Top of Source data
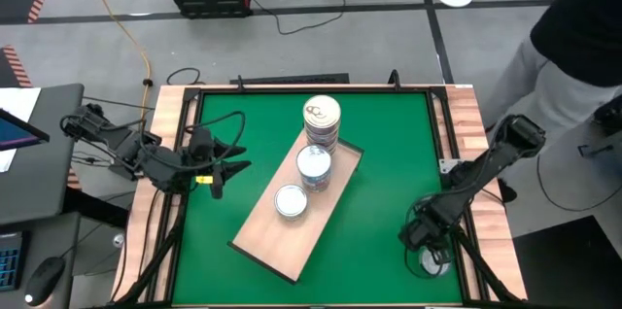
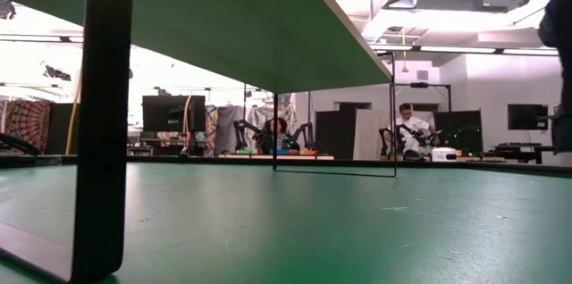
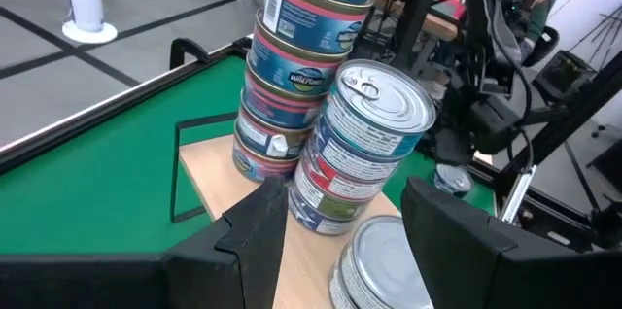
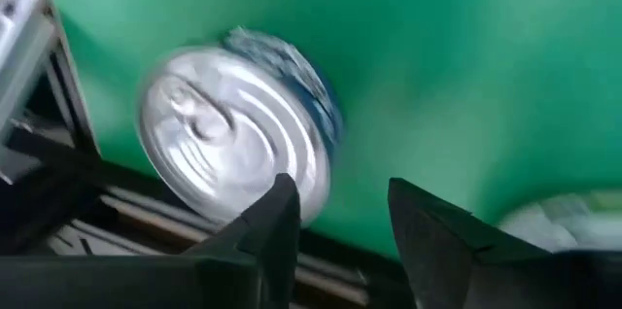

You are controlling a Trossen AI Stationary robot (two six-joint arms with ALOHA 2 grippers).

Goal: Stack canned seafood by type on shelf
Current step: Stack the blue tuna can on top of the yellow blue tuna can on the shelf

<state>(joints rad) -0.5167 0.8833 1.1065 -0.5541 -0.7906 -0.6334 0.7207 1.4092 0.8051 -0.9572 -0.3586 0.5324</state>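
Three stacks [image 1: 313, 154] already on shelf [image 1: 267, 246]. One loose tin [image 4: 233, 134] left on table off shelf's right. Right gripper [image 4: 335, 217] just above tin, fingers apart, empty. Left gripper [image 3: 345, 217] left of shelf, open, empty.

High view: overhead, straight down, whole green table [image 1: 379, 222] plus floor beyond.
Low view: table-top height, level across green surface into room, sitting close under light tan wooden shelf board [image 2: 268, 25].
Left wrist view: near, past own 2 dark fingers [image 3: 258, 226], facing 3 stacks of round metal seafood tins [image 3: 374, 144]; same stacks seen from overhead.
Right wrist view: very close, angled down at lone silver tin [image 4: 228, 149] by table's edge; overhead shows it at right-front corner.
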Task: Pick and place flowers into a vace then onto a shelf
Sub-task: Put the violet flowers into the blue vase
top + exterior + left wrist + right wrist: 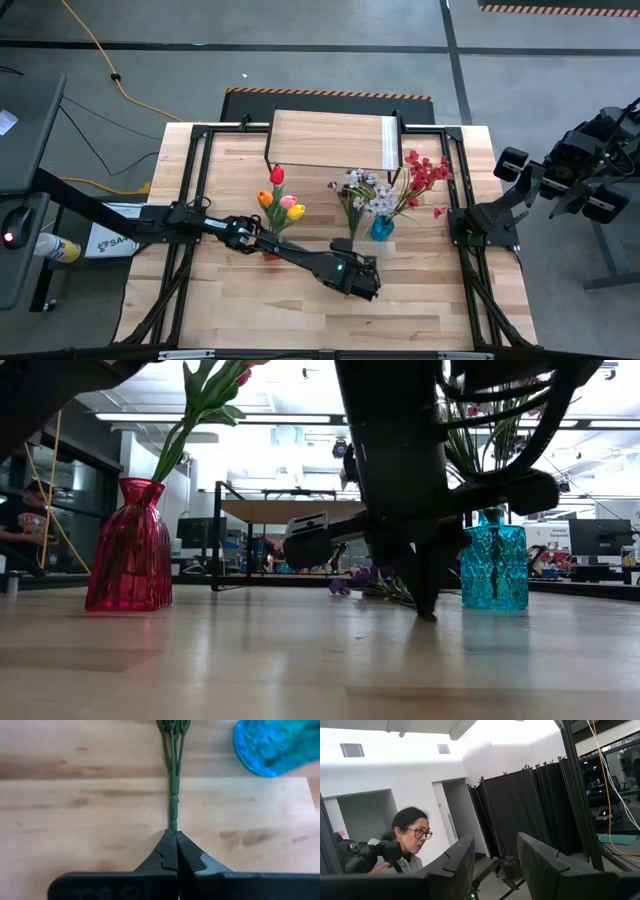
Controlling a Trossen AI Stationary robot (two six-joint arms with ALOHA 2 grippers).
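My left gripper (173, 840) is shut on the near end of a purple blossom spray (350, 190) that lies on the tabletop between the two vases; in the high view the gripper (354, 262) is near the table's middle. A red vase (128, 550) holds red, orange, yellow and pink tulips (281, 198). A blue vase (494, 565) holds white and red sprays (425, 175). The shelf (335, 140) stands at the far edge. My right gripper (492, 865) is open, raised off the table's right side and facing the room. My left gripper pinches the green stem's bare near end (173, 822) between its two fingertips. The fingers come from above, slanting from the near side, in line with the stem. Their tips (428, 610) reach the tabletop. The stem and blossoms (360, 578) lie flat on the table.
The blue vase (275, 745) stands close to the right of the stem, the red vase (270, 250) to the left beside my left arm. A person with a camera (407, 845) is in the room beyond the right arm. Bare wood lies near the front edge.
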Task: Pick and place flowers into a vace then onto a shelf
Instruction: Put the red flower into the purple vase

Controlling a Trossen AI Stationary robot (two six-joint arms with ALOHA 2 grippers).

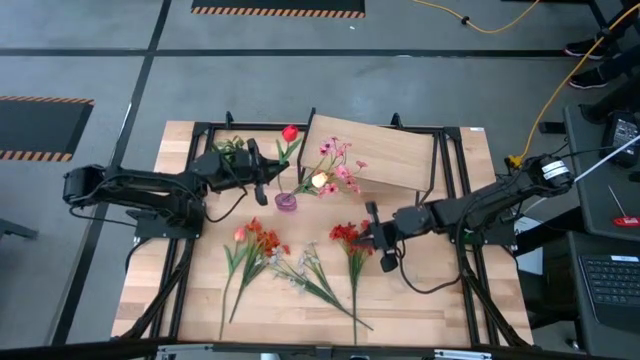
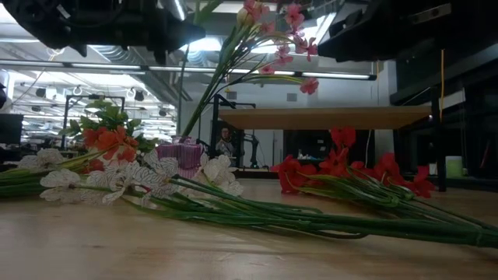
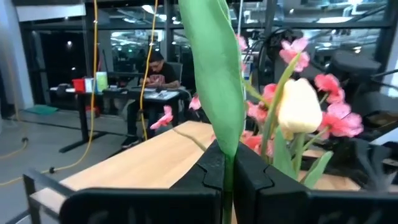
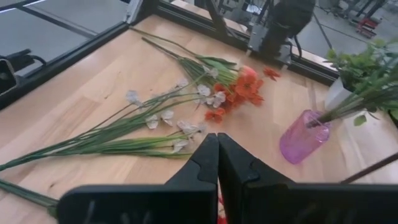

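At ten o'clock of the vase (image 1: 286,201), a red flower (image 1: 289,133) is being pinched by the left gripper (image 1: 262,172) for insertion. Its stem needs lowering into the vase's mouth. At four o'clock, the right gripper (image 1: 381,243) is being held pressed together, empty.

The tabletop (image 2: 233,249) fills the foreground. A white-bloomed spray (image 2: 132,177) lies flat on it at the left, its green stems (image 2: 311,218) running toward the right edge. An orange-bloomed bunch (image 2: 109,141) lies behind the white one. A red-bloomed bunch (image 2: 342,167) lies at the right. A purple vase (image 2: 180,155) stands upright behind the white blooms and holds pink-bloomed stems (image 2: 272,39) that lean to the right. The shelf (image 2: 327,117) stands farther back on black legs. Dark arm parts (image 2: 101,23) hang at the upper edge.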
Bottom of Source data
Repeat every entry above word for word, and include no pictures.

Exercise result –
You are controlling a Trossen AI Stationary robot (two six-joint arms with ALOHA 2 grippers).

Goal: Stack canned seafood by type on shelf
Current step: Stack the blue tuna can on top of the yellow blue tuna can on the shelf

<state>(joints rad) -0.5167 0.8833 1.1065 -0.5541 -0.7906 -0.6334 0.7207 1.4092 0.8051 -0.9572 -0.3586 0.5324</state>
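Three stacks [image 1: 313, 154] already on shelf [image 1: 267, 246]. One loose tin [image 4: 233, 134] left on table off shelf's right. Right gripper [image 4: 335, 217] just above tin, fingers apart, empty. Left gripper [image 3: 345, 217] left of shelf, open, empty.

High view: overhead, straight down, whole green table [image 1: 379, 222] plus floor beyond.
Low view: table-top height, level across green surface into room, sitting close under light tan wooden shelf board [image 2: 268, 25].
Left wrist view: near, past own 2 dark fingers [image 3: 258, 226], facing 3 stacks of round metal seafood tins [image 3: 374, 144]; same stacks seen from overhead.
Right wrist view: very close, angled down at lone silver tin [image 4: 228, 149] by table's edge; overhead shows it at right-front corner.
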Task: Pick and place flowers into a vace then onto a shelf
Sub-task: Put the violet flowers into the blue vase
top + exterior + left wrist + right wrist: 
Controlling a Trossen AI Stationary robot (two six-joint arms with ALOHA 2 grippers).
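My left gripper (173, 840) is shut on the near end of a purple blossom spray (350, 190) that lies on the tabletop between the two vases; in the high view the gripper (354, 262) is near the table's middle. A red vase (128, 550) holds red, orange, yellow and pink tulips (281, 198). A blue vase (494, 565) holds white and red sprays (425, 175). The shelf (335, 140) stands at the far edge. My right gripper (492, 865) is open, raised off the table's right side and facing the room. My left gripper pinches the green stem's bare near end (173, 822) between its two fingertips. The fingers come from above, slanting from the near side, in line with the stem. Their tips (428, 610) reach the tabletop. The stem and blossoms (360, 578) lie flat on the table.
The blue vase (275, 745) stands close to the right of the stem, the red vase (270, 250) to the left beside my left arm. A person with a camera (407, 845) is in the room beyond the right arm. Bare wood lies near the front edge.
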Task: Pick and place flowers into a vace then onto a shelf
Instruction: Put the red flower into the purple vase

Controlling a Trossen AI Stationary robot (two six-joint arms with ALOHA 2 grippers).


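At ten o'clock of the vase (image 1: 286,201), a red flower (image 1: 289,133) is being pinched by the left gripper (image 1: 262,172) for insertion. Its stem needs lowering into the vase's mouth. At four o'clock, the right gripper (image 1: 381,243) is being held pressed together, empty.

The tabletop (image 2: 233,249) fills the foreground. A white-bloomed spray (image 2: 132,177) lies flat on it at the left, its green stems (image 2: 311,218) running toward the right edge. An orange-bloomed bunch (image 2: 109,141) lies behind the white one. A red-bloomed bunch (image 2: 342,167) lies at the right. A purple vase (image 2: 180,155) stands upright behind the white blooms and holds pink-bloomed stems (image 2: 272,39) that lean to the right. The shelf (image 2: 327,117) stands farther back on black legs. Dark arm parts (image 2: 101,23) hang at the upper edge.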

This output is complete as it stands.